30. The computing device according to claim 23, wherein, The aging map represents a specific aging target of the associated skin marker by the apparent age value of the associated skin marker.

31. The computing device according to claim 23, wherein, When a score value for the associated skin marker is available, the aging map represents a specific aging target for the associated skin marker using the score value, and when the score value is unavailable, the aging map represents a specific aging target for the associated skin marker using an apparent age value.

32. The computing device according to any one of claims 23 to 26, wherein, The aging map is defined as representing the aging target using pixel intensity.

33. The computing device according to any one of claims 23 to 26, wherein, The aging image obscures the background of the source image.

34. The computing device according to any one of claims 23 to 26, wherein, The skin markers refer to one or more of the following: "age", "forehead wrinkles", "nasolabial folds", "under-eye wrinkles", "frown lines", "interocular wrinkles", "corner of the mouth wrinkles", "upper lip" and "lower facial sagging".

35. The computing device according to any one of claims 23 to 26, wherein, The original image is a high-resolution image of 1024×1024 pixels or higher.

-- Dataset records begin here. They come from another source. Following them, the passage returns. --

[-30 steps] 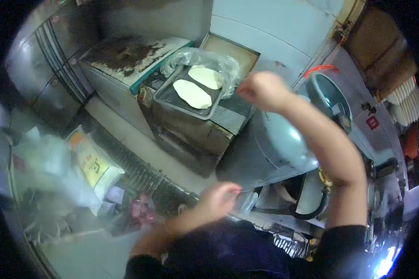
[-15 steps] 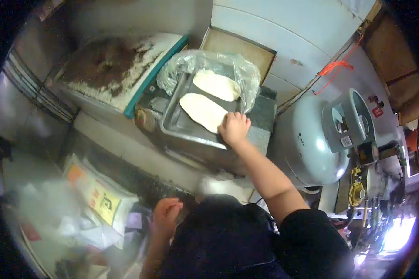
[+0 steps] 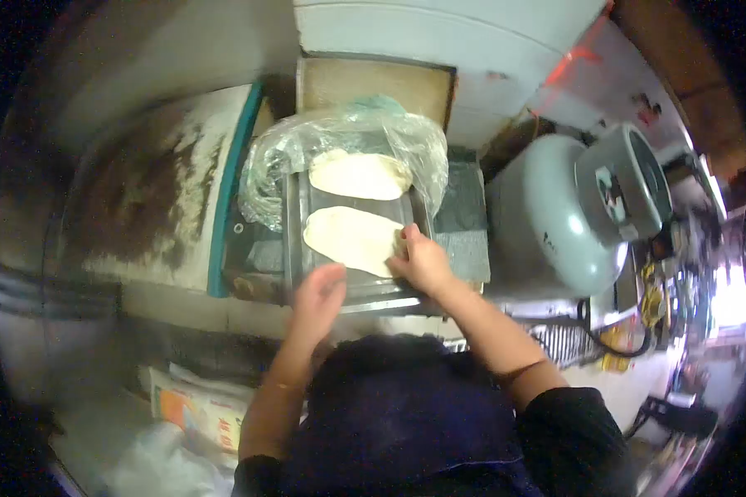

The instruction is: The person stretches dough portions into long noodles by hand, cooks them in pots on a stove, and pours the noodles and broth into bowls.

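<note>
Two flat oval pieces of dough lie in a metal tray, one behind the other. My right hand (image 3: 423, 262) grips the right end of the nearer dough piece (image 3: 350, 238), thumb and fingers bent around its edge. The farther dough piece (image 3: 360, 176) lies untouched by either hand. My left hand (image 3: 317, 296) is over the front rim of the tray (image 3: 365, 300), fingers stretched toward the near dough piece's front edge. It holds nothing, and whether its fingertips touch the dough is unclear. Clear plastic film (image 3: 265, 178) is bunched around the tray's back and sides.
A scorched, flour-dusted board with a teal edge (image 3: 234, 190) stands at the left. A grey gas cylinder (image 3: 547, 215) stands close on the right. Printed sacks (image 3: 199, 414) lie low at the front left, and a tiled wall (image 3: 373, 29) rises behind.
My left hand has come up from beside my body to the tray's front. My right hand stays at the near dough piece's right end. The view has turned, squaring up the tray.
</note>
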Demonstrator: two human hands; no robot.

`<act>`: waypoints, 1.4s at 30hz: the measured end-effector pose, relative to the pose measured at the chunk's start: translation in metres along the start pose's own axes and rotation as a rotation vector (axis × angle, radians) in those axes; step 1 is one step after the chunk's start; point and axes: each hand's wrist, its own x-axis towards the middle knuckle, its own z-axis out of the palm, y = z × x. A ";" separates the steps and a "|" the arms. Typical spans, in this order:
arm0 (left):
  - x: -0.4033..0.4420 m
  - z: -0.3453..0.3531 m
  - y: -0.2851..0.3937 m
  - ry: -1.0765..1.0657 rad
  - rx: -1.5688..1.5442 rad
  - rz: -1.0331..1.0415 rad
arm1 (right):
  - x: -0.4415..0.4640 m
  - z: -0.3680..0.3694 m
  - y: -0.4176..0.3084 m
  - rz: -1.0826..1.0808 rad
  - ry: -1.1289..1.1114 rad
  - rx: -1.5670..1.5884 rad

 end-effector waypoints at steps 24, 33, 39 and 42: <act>-0.025 0.091 0.199 -0.843 -1.505 -0.251 | -0.106 -0.064 -0.113 -0.176 0.466 1.432; -0.203 0.358 0.135 -0.971 -0.809 -0.010 | -0.333 -0.221 0.008 0.092 1.700 1.630; -0.292 0.493 0.122 -1.183 -0.863 -0.704 | -0.525 -0.253 0.106 0.173 1.991 1.725; -0.318 0.558 0.123 -1.163 -0.890 -0.712 | -0.638 -0.266 0.127 0.089 2.164 1.628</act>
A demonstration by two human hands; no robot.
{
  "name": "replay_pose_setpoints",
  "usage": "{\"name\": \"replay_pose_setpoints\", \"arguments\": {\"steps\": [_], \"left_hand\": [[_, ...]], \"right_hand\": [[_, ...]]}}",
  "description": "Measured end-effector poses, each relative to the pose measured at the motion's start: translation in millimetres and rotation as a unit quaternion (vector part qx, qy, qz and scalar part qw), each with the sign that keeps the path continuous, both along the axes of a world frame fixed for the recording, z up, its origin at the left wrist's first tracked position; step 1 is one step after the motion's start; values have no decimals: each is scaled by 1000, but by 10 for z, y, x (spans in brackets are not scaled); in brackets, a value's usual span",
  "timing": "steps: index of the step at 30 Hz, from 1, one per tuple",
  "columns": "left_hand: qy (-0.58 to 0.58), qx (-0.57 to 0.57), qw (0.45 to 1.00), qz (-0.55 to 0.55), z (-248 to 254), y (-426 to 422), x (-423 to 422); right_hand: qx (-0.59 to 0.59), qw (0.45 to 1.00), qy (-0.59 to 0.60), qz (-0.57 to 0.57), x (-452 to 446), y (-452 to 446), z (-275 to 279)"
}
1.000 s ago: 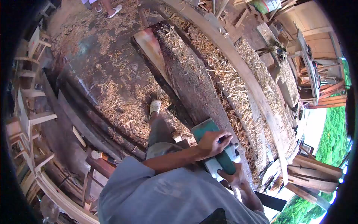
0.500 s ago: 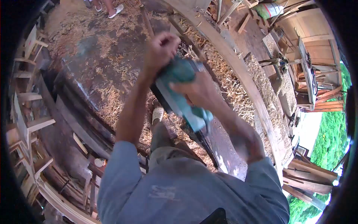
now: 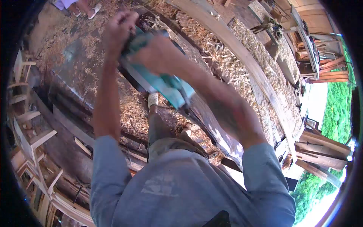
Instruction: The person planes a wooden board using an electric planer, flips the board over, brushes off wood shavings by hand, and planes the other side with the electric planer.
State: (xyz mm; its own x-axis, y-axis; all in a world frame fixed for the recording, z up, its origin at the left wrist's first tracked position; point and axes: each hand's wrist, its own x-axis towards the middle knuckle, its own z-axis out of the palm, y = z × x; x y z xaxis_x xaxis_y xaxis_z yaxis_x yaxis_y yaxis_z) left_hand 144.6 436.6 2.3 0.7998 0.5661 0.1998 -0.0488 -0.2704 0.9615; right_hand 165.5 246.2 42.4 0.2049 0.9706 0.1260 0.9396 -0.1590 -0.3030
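Note:
A green power planer (image 3: pixel 160 81), smeared by motion, lies over the far part of a long dark plank (image 3: pixel 211 117). My left hand (image 3: pixel 121 28) is at its front end, fingers curled round a knob or grip that is mostly hidden. On top of the planer's body, my right hand (image 3: pixel 153 55) is wrapped round the handle, its fingers blurred. A dark cord trails from the tool's rear along the plank's near edge.
A long curved pale board (image 3: pixel 242 56) runs along the right, amid heaps of wood shavings (image 3: pixel 221 56). Wooden frames (image 3: pixel 32 140) stand at the left. A person's legs (image 3: pixel 84 6) show at the top left. My shoe (image 3: pixel 152 100) is beside the plank.
Both hands and the planer have moved from the plank's near end to its far part, up and to the left in view. My arms are now stretched forward.

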Motion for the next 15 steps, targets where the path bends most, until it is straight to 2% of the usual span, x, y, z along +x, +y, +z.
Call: {"name": "replay_pose_setpoints", "arguments": {"steps": [1,2,3,4,5,6,7,8,9,10,11,14,15], "left_hand": [[18,-27,999,-5,50,-460,-181],[26,-21,999,7,118,-948,-364],[36,-14,999,19,161,-1448,-540],[30,-39,999,11,79,-1909,-676],[-33,14,999,16,55,-2387,-834],[15,-48,999,-12,116,-2877,-1043],[70,-92,991,-68,154,-3302,-1250],[39,-94,988,-114,199,-3702,-1441],[35,-119,973,-196,74,-4113,-1614],[-18,-98,970,-222,-34,-4543,-1759],[-56,-80,963,-250,-103,-4937,-1934],[-136,-51,901,-409,-275,-5803,-2321],[-160,-49,877,-451,-343,-6002,-2402]], "right_hand": [[46,994,93,-19,-161,-453,18],[-13,970,216,-114,-393,-868,268],[-71,917,335,-204,-636,-1301,514],[-76,901,361,-231,-836,-1770,539],[-79,883,385,-258,-1038,-2240,565],[-92,868,390,-293,-1233,-2735,478],[-140,828,419,-344,-1436,-3170,568],[-126,810,454,-350,-1627,-3620,587],[-226,764,437,-417,-1767,-3836,897],[-250,751,436,-427,-1955,-4329,818],[-223,780,409,-418,-2195,-4868,683],[-252,778,391,-422,-2752,-5913,656],[-228,746,414,-468,-2866,-6059,707]]}}
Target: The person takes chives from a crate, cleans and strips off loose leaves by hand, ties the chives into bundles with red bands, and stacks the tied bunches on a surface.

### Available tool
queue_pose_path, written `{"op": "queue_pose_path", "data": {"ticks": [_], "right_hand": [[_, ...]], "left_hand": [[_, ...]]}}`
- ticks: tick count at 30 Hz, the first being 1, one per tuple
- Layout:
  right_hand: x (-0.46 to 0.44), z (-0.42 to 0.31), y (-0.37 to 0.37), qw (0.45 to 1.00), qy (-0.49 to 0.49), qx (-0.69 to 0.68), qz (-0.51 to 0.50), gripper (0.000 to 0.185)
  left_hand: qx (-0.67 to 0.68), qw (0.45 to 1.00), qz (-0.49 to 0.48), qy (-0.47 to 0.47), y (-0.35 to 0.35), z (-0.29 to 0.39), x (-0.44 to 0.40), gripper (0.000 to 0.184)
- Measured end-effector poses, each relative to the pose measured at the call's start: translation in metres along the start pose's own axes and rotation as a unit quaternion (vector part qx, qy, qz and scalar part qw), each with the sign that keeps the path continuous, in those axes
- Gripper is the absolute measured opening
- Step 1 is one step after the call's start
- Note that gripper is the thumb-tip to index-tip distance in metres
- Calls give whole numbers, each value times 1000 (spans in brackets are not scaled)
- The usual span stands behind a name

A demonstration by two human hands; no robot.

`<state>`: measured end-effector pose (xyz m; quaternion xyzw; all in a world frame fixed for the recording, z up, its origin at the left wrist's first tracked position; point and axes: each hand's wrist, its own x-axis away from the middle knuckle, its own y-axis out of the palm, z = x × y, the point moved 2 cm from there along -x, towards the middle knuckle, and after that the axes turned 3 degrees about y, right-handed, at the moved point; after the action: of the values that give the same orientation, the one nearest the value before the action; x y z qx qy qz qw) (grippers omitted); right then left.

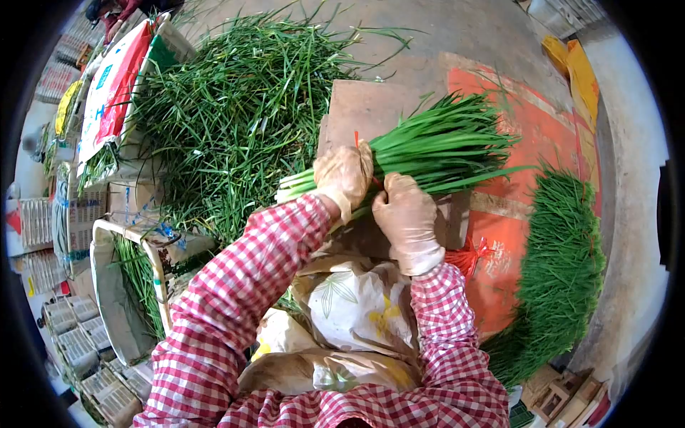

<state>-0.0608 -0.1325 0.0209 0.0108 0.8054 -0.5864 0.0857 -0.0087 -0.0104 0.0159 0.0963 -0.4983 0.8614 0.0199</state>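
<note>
A bundle of long green leafy stalks [442, 146] lies across brown cardboard [357, 107], its pale ends to the left and leafy tips to the right. My gloved left hand [344, 173] is wrapped round the bundle near the pale ends. A red tie [377, 182] shows between my hands, at the bundle's lower side. My gloved right hand [407, 214] is closed just below the bundle, by the tie; its fingertips are pinched together on something too small to make out. A bunch of red ties [469, 257] lies right of my right wrist.
Loose green stalks [242, 114] are heaped at upper left. Finished-looking green bundles [560, 264] line the right side, on and beside an orange sheet [499, 214]. A white-framed chair [153, 271] and stacked crates [78, 342] stand left. Part of another person [118, 18] shows at top left.
</note>
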Motion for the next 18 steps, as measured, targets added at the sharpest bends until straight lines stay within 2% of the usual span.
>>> {"op": "queue_pose_path", "data": {"ticks": [1, 3, 4, 5, 6, 7, 8, 9, 11, 13, 16, 17, 18], "right_hand": [[-4, 10, -1, 991, 3, -131, -21, 18], [-4, 13, -31, 916, 116, -380, -47, 28], [7, 28, -20, 925, 105, -365, -27, 37], [14, 31, -13, 924, 102, -367, -28, 37], [19, 31, -6, 945, 79, -305, -84, 39], [22, 31, 4, 959, 58, -240, -139, 42], [23, 28, 24, 979, 13, -190, -71, 44], [18, 22, 27, 980, 13, -188, -68, 44], [3, 10, 36, 996, -11, -58, -68, 44], [2, 9, 49, 998, -4, -54, -32, 44], [-2, 12, 54, 991, -19, -123, 40, 39], [-1, 13, 55, 991, -19, -123, 40, 39], [0, 14, 54, 987, -40, -145, 65, 39]], "left_hand": [[-9, 1000, -21, 15, 2, -8, -12, 53], [-6, 998, -27, 61, 5, -26, -41, 51], [-2, 993, -67, 97, 3, -34, -56, 43], [1, 986, -104, 133, -2, -41, -72, 36], [-118, 962, -139, 205, 5, -52, -92, 21], [-303, 871, -156, 353, 9, -58, -101, 18], [-250, 898, -190, 309, 7, -57, -105, 18], [-194, 918, -222, 265, 6, -56, -109, 18], [-174, 923, -226, 258, 9, -56, -111, 18], [-155, 928, -232, 247, 15, -61, -109, 19], [-216, 911, -259, 237, 6, -47, -97, 20], [-144, 918, -272, 249, 8, -52, -95, 23], [-143, 911, -277, 270, 10, -57, -94, 24]]}}
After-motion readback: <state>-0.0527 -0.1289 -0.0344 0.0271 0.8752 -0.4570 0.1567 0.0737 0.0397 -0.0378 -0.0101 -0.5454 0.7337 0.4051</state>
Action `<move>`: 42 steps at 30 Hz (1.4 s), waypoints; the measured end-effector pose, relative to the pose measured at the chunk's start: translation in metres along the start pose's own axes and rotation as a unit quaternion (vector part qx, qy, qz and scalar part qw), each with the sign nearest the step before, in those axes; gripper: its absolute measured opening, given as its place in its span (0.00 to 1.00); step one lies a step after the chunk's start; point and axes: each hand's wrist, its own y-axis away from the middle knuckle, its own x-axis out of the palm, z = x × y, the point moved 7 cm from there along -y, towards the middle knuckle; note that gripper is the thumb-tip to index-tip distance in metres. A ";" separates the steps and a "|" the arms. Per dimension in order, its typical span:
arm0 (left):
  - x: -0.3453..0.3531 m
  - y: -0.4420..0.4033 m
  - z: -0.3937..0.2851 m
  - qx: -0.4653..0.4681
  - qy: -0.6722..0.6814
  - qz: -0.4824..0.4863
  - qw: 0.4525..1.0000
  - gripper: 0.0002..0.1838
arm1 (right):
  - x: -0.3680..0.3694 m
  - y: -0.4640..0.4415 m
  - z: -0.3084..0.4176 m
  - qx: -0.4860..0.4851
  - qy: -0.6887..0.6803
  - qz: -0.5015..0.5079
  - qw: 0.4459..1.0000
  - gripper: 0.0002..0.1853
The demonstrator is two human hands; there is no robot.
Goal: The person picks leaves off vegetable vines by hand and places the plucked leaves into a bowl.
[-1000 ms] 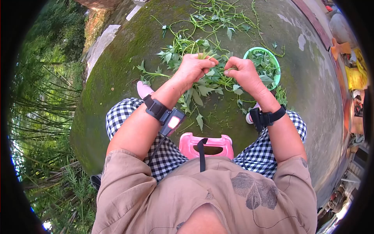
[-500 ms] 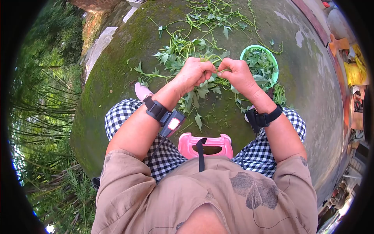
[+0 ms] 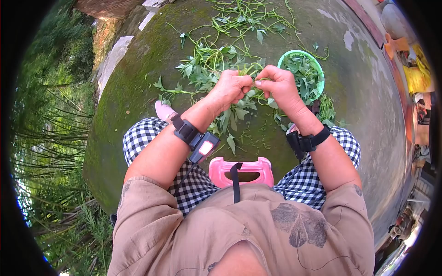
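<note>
My left hand (image 3: 232, 88) is closed round a bunch of green stems (image 3: 247, 70), whose leaves hang below the fist. Close against it on the right, my right hand (image 3: 280, 87) is pinched on the end of a stem from that bunch. Beneath and behind both hands, a heap of leafy vines (image 3: 202, 69) lies on the mossy ground. A green-rimmed basket (image 3: 321, 79) holding picked leaves (image 3: 304, 76) stands just right of my right hand.
More long vines (image 3: 244, 18) trail over the concrete ground (image 3: 359, 110) farther off. Some green stems (image 3: 327, 109) lie below the basket. A pink stool (image 3: 216, 171) is between my knees. Yellow bags (image 3: 416, 78) and clutter line the right edge; bushes (image 3: 55, 138) fill the left.
My right hand has moved left to meet my left hand, and its fingers have come to the stems there. The view has shifted slightly.
</note>
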 end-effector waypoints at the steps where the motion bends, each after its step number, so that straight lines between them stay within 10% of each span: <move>1: 0.001 0.000 0.002 -0.002 -0.003 -0.004 1.000 0.10 | -0.004 0.001 0.002 -0.007 -0.009 -0.014 1.000 0.02; 12: -0.010 -0.011 0.018 -0.047 0.013 -0.037 0.998 0.10 | -0.099 0.015 0.014 0.007 -0.107 -0.143 0.984 0.02; 23: -0.005 -0.018 0.028 -0.099 0.185 0.021 0.977 0.04 | -0.189 0.019 -0.028 0.059 0.096 -0.366 0.924 0.11; 33: 0.014 -0.020 0.019 -0.093 0.273 0.093 0.953 0.05 | -0.025 0.009 -0.028 0.065 0.028 0.037 0.997 0.17; 42: 0.002 -0.020 0.019 -0.089 0.209 0.003 0.974 0.03 | -0.049 0.008 -0.013 0.085 0.186 0.025 0.979 0.09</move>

36. The computing device according to any one of claims 23 to 26, comprising a camera, and wherein, The computing device is configured to generate the original image from the camera.

37. The computing device according to any one of claims 24 to 26, wherein, The products include one of the following: recovery products, anti-aging products, and cosmetic products.

38. The computing device according to any one of claims 24 to 26, wherein, The services include one of the following: restoration services, anti-aging services, and cosmetic services.

39. The computing device according to any one of claims 23 to 26, wherein, The interface includes an e-commerce interface that enables the purchase of any products and services.